▶ **BRIEF**: Each line that contains the word "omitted" is to be copied from the records below.

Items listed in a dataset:
━━━━━━━━
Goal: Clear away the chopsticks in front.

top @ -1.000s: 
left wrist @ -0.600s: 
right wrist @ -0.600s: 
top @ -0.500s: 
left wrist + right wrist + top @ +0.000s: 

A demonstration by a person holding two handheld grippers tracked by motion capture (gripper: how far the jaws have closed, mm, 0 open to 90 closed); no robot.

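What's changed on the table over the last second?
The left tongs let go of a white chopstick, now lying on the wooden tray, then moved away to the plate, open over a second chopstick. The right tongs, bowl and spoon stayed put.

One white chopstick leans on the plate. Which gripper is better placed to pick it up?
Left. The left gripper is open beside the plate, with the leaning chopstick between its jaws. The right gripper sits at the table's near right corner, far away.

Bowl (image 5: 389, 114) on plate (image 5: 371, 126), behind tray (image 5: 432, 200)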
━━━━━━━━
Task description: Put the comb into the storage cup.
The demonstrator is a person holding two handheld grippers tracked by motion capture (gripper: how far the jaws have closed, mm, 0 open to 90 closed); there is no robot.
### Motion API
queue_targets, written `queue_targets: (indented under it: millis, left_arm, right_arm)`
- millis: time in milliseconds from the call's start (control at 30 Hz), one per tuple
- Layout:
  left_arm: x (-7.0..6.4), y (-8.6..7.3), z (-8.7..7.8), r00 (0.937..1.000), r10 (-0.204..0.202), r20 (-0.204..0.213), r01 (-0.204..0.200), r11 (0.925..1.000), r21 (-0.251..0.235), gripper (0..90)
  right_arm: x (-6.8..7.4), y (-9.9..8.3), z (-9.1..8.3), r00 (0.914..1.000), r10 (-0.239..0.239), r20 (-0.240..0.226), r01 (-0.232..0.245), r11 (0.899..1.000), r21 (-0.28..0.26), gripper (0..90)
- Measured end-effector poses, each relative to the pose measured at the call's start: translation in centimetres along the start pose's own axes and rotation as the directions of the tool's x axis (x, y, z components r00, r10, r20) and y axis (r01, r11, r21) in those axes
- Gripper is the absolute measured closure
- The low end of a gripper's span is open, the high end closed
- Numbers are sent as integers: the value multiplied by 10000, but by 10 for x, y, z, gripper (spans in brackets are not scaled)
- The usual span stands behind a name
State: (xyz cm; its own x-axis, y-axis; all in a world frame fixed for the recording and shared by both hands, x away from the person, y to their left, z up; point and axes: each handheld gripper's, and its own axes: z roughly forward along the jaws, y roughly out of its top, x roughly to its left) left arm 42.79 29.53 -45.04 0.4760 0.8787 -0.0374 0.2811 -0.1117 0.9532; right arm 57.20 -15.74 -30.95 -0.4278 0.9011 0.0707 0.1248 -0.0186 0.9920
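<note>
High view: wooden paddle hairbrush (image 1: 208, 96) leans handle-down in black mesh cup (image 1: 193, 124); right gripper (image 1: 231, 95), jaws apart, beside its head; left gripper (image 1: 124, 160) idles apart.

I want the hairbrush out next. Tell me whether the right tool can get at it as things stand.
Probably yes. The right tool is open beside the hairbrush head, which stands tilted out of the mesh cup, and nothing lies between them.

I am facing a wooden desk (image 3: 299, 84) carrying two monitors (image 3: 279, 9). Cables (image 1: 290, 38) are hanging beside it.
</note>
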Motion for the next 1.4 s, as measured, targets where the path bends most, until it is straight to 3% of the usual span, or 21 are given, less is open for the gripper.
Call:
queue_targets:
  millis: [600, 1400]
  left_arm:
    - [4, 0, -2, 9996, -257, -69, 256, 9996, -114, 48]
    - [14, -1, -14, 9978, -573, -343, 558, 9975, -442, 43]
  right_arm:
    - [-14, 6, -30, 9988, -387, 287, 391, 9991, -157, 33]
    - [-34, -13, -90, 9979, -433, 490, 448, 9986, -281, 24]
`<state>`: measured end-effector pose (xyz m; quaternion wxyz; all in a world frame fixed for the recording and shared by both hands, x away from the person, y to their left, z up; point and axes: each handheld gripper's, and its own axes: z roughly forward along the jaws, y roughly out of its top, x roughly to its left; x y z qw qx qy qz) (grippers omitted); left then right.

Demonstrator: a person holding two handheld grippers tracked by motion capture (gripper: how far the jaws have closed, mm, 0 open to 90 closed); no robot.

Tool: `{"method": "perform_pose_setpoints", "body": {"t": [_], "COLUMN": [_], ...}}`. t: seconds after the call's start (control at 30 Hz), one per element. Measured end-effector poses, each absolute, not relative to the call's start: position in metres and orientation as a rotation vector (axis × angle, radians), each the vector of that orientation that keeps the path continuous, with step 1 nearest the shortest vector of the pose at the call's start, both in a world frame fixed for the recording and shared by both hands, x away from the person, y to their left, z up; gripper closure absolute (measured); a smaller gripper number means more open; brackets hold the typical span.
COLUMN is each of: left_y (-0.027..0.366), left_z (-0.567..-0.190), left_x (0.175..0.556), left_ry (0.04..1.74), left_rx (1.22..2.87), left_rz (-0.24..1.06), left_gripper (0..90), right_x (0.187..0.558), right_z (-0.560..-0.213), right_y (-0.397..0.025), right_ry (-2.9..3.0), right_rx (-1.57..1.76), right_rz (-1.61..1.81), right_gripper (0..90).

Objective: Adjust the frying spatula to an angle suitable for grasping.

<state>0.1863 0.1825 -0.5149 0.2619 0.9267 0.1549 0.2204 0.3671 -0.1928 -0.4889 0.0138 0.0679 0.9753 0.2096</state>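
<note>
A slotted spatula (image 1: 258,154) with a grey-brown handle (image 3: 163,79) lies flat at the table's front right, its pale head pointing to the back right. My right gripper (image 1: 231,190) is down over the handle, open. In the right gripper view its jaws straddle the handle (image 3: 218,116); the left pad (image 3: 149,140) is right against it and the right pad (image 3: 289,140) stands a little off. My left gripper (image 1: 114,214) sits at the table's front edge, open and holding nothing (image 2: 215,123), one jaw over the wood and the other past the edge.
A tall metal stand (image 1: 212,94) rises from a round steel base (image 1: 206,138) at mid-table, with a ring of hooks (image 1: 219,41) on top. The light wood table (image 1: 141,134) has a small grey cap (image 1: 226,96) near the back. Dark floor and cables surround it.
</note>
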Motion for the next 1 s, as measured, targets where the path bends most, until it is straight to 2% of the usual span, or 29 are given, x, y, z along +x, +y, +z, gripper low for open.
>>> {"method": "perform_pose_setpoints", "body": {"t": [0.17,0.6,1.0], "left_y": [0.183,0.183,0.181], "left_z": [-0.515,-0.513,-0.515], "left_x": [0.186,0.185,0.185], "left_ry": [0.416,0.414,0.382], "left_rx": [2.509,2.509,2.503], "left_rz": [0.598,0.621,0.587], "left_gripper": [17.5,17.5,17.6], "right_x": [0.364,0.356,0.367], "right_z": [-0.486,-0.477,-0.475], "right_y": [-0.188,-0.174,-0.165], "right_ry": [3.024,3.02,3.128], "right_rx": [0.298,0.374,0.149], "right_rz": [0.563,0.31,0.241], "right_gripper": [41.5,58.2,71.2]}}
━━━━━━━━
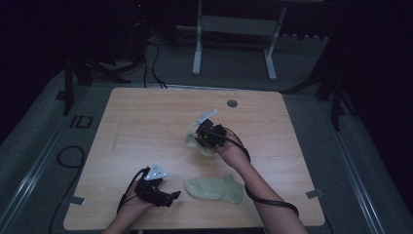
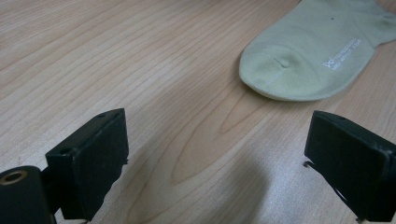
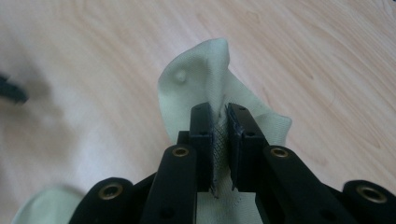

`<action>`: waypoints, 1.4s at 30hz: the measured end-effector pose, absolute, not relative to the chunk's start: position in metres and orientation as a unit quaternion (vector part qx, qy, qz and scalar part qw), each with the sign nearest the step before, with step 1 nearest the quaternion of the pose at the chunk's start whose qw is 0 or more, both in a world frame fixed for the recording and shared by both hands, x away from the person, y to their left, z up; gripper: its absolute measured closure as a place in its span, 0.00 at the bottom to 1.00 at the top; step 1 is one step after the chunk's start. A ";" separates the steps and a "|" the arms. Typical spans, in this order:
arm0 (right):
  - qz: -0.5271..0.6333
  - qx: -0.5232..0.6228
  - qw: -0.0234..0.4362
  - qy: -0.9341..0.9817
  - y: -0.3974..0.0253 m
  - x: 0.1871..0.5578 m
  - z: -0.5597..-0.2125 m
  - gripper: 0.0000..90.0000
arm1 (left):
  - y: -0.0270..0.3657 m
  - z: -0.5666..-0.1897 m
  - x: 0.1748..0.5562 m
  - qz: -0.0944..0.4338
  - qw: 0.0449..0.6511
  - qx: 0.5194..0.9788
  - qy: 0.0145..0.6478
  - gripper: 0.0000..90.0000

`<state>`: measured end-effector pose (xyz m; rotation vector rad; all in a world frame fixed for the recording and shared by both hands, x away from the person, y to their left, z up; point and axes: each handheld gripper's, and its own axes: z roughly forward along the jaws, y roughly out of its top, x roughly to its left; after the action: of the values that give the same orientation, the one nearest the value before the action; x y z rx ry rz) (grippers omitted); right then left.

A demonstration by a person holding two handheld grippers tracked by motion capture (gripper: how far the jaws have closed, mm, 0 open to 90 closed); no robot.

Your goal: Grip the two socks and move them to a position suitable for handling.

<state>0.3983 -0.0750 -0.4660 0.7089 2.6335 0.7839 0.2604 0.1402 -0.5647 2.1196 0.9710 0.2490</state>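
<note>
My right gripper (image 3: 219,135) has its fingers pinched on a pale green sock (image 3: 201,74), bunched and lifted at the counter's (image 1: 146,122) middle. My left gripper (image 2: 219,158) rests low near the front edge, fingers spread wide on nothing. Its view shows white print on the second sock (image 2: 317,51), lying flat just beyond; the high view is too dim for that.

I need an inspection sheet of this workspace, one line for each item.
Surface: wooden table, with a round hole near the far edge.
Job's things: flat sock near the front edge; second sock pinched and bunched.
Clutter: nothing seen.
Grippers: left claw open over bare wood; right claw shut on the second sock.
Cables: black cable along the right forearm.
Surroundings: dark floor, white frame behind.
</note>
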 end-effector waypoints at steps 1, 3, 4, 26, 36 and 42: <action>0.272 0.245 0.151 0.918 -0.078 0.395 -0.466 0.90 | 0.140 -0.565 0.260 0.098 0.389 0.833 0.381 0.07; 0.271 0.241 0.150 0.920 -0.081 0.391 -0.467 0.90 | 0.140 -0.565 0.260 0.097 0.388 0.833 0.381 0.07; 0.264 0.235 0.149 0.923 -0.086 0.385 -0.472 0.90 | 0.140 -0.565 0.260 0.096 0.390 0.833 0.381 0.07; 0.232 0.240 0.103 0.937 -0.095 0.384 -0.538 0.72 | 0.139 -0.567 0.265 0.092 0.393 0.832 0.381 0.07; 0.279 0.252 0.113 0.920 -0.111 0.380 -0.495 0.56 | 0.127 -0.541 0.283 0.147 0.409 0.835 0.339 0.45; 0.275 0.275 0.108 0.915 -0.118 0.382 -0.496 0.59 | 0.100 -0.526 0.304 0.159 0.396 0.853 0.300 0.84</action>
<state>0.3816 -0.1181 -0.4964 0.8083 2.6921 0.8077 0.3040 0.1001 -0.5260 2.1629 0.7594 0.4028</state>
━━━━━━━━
▶ **RESULT**:
`<state>`: measured end-effector pose (xyz m; quaternion wxyz; all in a world frame fixed for the recording and shared by both hands, x away from the person, y to their left, z up; point and axes: each handheld gripper's, and its own axes: z roughly forward along the jaws, y roughly out of its top, x roughly to its left; x y z qw qx qy qz) (grippers omitted); left then right.
`<state>`: measured end-effector pose (xyz m; rotation vector rad; all in a world frame fixed for the recording and shared by both hands, x away from the person, y to their left, z up; point and axes: each handheld gripper's, and its own axes: z roughly forward along the jaws, y roughly out of its top, x roughly to its left; after the action: of the values that give the same orientation, the one nearest the value before the action; x y z rx ry rz) (grippers omitted); right then left.

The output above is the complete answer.